The CEO said he expects the funding cut to have a "ripple effect" across the entire Intel ecosystem.
"Intel is a piece of everything we do," he said. "When you have a cut in funding like this with a vendor that has 90 percent share of the PC and server market, it is going to have major ramifications for OEMs, partners and customers. This is the kind of crap that rolls downhill. Intel is facing major cost challenges. It's disappointing, but it's not surprising."
For the channel, the program supports partners selling products with Intel's Atom, Core and Xeon processors. Partners who purchase these processors accrue co-marketing funds and get reimbursed for compliant marketing activities.
Intel Inside was tied to volume, so if a large systems builder sold 10,000 PCs a year, it would get a certain percentage of funding from Intel tied to specific ways of using it, said the partner.
Channel partners would have to follow strict guidelines to qualify for funds for ads.
The partner reaped several benefits of the program, including compensation in marketing efforts, price matching rebate funds and funding advertising activities, as well as trade show support.

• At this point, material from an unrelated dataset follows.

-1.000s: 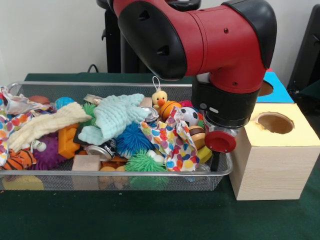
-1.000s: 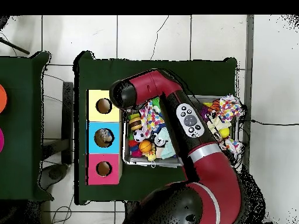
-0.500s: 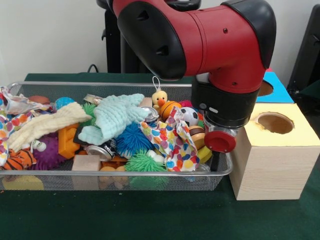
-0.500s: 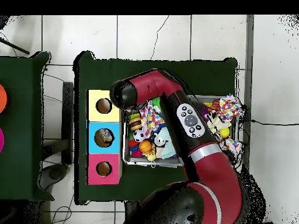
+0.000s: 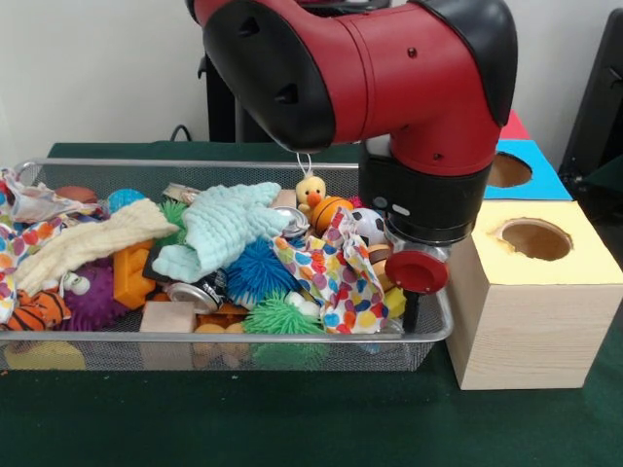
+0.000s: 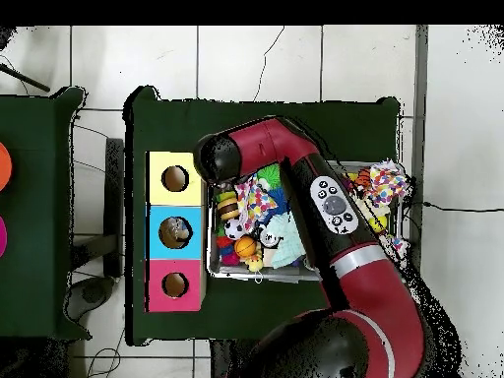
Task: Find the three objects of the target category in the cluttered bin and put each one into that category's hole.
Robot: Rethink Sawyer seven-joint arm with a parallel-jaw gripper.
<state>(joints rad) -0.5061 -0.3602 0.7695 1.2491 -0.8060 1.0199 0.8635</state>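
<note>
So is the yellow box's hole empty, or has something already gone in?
Cannot tell. The front view shows only the hole's tan inner wall in the yellow box, not its bottom; overhead it just looks dark.

The wire bin (image 5: pixel 428 334) is packed pretty much wall to wall, so there's barely a gap to reach down through. The mint washcloth (image 5: pixel 222 226) and the dotted cloth (image 5: pixel 331 277) lie over the middle, with the cream cloth (image 5: pixel 83 243) covering the left part. The arm's wrist (image 5: pixel 421 195) hangs low over the bin's right end, blocking that corner. The yellow-topped box (image 5: pixel 533 292) stands just beside the bin's right wall, its hole (image 5: pixel 533 238) uncovered. The near strip of worktop (image 5: pixel 292 418) is open.
</note>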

"The way the money used to flow, Intel would offer pure rebates back to us through direct payments or price reductions... we would see reduced compensation in regards to marketing events. Bigger partners would get a big chunk of compensation for bigger consumers, and many big gaming guys are heavily dependent on Intel Inside dollars to promote the brand," said the partner.
Intel Inside funding cuts will impact the channel community at different levels, sources said. OEM cuts are expected to reach 40 percent to 60 percent, while larger enthusiast gaming systems builders will see a marketing cut as big as 20 percent and smaller VARs will see a marketing cut of 3 percent, according to sources.

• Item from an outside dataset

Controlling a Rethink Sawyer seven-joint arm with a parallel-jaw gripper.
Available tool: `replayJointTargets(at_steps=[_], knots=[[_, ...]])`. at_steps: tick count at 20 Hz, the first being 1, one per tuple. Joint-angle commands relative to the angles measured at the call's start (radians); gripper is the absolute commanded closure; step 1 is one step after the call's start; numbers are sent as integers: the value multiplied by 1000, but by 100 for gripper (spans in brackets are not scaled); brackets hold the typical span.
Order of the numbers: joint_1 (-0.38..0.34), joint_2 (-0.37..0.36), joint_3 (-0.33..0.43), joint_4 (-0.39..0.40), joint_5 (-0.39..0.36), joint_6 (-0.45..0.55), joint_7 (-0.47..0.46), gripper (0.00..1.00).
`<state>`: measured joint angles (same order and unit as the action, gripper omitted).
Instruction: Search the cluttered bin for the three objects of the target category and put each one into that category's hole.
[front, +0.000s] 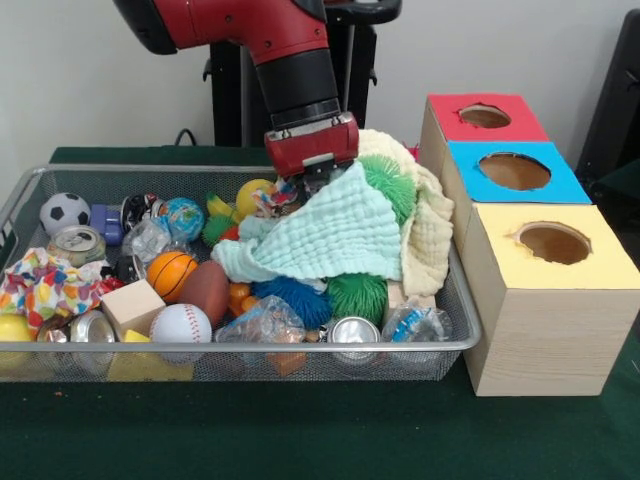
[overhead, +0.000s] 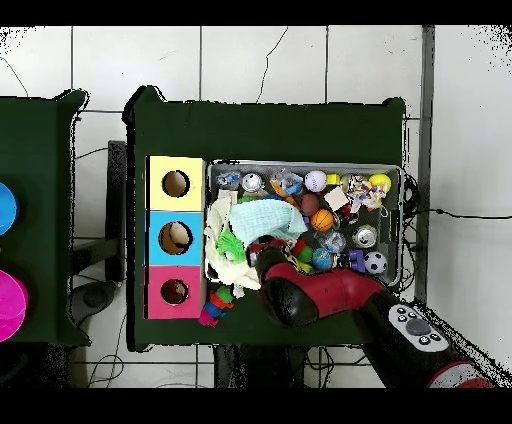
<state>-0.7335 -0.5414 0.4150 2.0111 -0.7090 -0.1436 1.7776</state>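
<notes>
Front view taken low and close across the table, overhead view taken from high, straight down, wire bin (front: 455, 300) (overhead: 400, 215) and three-holed box (front: 540, 300) (overhead: 156, 237) shared.

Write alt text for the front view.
A red robot arm's gripper reaches into a wire bin of balls, cans and toys, at a mint cloth. Beside the bin stand red, blue and yellow boxes with holes.

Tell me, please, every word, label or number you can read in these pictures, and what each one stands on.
No text can be read.
Cans: any print is too blurred to read.
Crumpled wrapper: coloured pattern only, no letters made out.
Boxes: plain red, blue and yellow tops, no labels.
Arm's buttons: markings too small to read.
</notes>
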Motion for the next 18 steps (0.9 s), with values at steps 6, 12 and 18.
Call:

One source, who has been an exclusive Intel partner for many years, said that due in part to dwindling marketing and engineering support from Intel, he has recently "moved on" and partnered with other CPU manufacturers – including a significant deal with Intel competitor AMD.
"Intel Inside was once a very critical program for the channel," said another partner, who wished to remain off record.
"Back in the day, it was a critical marketing tool for hundreds of systems builders, particularly for partners who didn't have a formal marketing program. It gave them opportunities to create marketing and funding strategies and building their businesses around it."
One top marketing executive for a major technology vendor, who did not want to be identified, said the cutbacks are a sign of the times in the computer business as vendors demand more accountability in the use of marketing funds in the digital marketing era.
"I am sure Intel is looking at the hundreds of millions of dollars they are spending and demanding more accountability," he said.
"It used to be the funds were a direct result of how much you sold and could be used for whatever you wanted. Those days are gone. This has been the gold standard for marketing funds. It was the most successful tiered marketing program in the history of the technology business."
Intel has been grappling with the struggling PC market through massive reorganisation efforts. In 2016, the company said that it would cut 12,000 jobs globally and that it would shift its focus from PCs to the lucrative data center and Internet of Things markets.
According to market research firm IC Insights, the chip company, which has held the No. 1 supplier position in the semiconductor industry since 1993, could be replaced by Samsung.
According to the report, Intel is expected to trail Samsung in the full-year 2017 semiconductor sales ranking by US$4.6 billion.
Partners said cuts in the marketing program funds are a further indication of this transition from client compute to other markets.
"It was a great program, but with all the changes in the systems builder and OEM community it doesn’t shock me," said a partner that is coming to grips with the changes.
"Like everyone else, they're trying to figure out a way to offer services and software while the pure hardware model is tougher."
Steven Burke contributed to this story.